Speaking at the Leveson Inquiry today (May 10), Coulson confirmed that the then-leader of the Opposition asked him about hacking in 2007 before offering him the job of director of communications of the Conservative Party.
Coulson said that he told Cameron he had no knowledge of phone hacking at the Sunday paper beyond that which had led to the jailing of Clive Goodman and Glenn Mulcaire in January of that year.
"I was able to repeat what I had said publicly... that I knew nothing about the Clive Goodman and Glenn Mulcaire case in terms of what they did," Coulson said.
He added that he could not recall any instances where Cameron had quizzed him further on hacking after a number of reports regarding the practice were published in The Guardian in 2009.

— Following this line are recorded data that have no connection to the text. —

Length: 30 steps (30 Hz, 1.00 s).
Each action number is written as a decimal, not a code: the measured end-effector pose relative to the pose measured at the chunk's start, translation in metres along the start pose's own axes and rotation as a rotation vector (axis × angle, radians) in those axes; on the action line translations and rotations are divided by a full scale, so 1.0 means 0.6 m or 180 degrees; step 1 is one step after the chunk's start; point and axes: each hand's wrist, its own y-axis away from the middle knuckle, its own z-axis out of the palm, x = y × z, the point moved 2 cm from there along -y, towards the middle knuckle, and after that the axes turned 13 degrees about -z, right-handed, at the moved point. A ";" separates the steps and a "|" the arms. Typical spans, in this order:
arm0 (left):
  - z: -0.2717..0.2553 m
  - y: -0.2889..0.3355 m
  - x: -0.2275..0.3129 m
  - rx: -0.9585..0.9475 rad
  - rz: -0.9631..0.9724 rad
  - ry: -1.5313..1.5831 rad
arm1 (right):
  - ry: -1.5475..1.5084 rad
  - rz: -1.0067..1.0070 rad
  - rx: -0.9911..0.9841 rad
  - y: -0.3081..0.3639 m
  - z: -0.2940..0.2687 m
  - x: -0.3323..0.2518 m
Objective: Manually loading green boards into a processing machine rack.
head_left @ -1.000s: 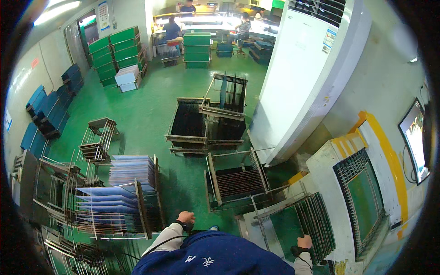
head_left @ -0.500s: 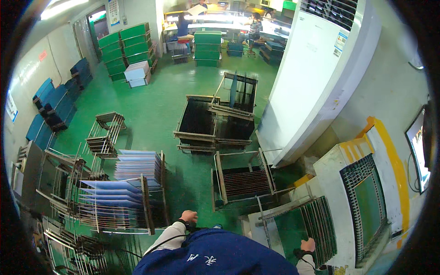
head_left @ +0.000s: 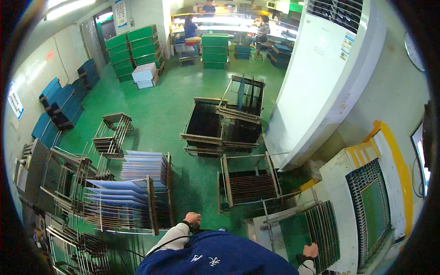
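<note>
Green panels (head_left: pixel 325 234) in a near-right row lie just right of my right hand (head_left: pixel 310 250), long edges near to far, my left hand (head_left: pixel 193 218) well apart; whether either curled hand grips anything, I cannot tell.

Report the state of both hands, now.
Left hand: partly curled, no object visible in it.
Right hand: curled near the dark slats; grip cannot be told.
</note>
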 end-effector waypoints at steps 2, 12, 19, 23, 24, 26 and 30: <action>0.016 0.021 0.014 0.0452 -0.0087 0.0061 | 0.0008 -0.0066 0.0179 0.000 0.015 0.011; 0.007 0.028 0.023 0.0358 -0.0107 0.0234 | -0.0135 0.0319 -0.0190 0.009 -0.058 -0.048; 0.018 0.029 0.036 0.0277 -0.0173 0.0174 | 0.0067 0.0207 -0.0155 -0.009 -0.011 -0.002; 0.014 0.022 0.031 0.0357 -0.0119 0.0310 | -0.0036 0.0280 -0.0267 -0.007 -0.038 -0.032; 0.014 0.021 0.032 0.0349 -0.0114 0.0320 | -0.0019 0.0317 -0.0276 -0.008 -0.038 -0.031; 0.014 0.021 0.037 0.0327 -0.0106 0.0334 | 0.0019 0.0334 -0.0241 -0.011 -0.030 -0.021; 0.009 0.011 0.039 0.0296 -0.0076 0.0110 | 0.0048 0.0195 -0.0115 -0.017 -0.006 0.001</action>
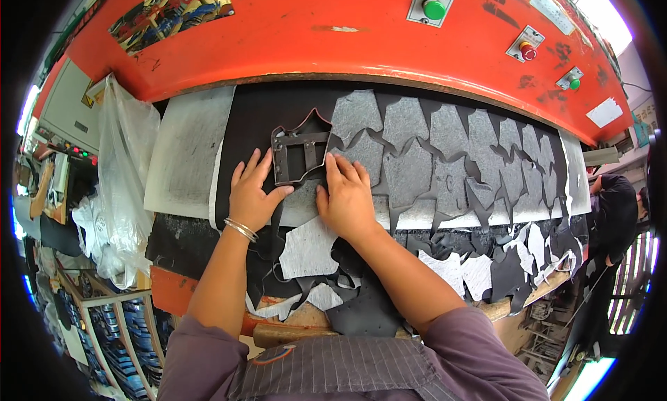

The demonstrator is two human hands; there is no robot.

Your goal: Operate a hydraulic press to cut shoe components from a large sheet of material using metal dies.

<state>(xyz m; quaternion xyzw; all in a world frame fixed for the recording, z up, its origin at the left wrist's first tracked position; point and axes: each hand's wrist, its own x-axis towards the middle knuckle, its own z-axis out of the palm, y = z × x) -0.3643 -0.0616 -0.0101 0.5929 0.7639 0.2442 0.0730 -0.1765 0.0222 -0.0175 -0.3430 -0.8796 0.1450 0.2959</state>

Other matters discussed during Coulson's examination at the inquiry included his exposure to secret material, whether his connections to Rebekah Brooks helped him win the job with Cameron, and his possession of £40,000 shares in News Corp, which he continued to hold during his time as director of communications.
Coulson denied that his connection to Brooks was the "elephant in the room" of his appointment and said of his transition from media to politics: "I had been the editor of a national newspaper for many years that involves politics as we have discussed.
"I was dealing with issues, I ran campaigns. I aimed to be in tune with the readership, which was vast. Those things I'm sure were attractive."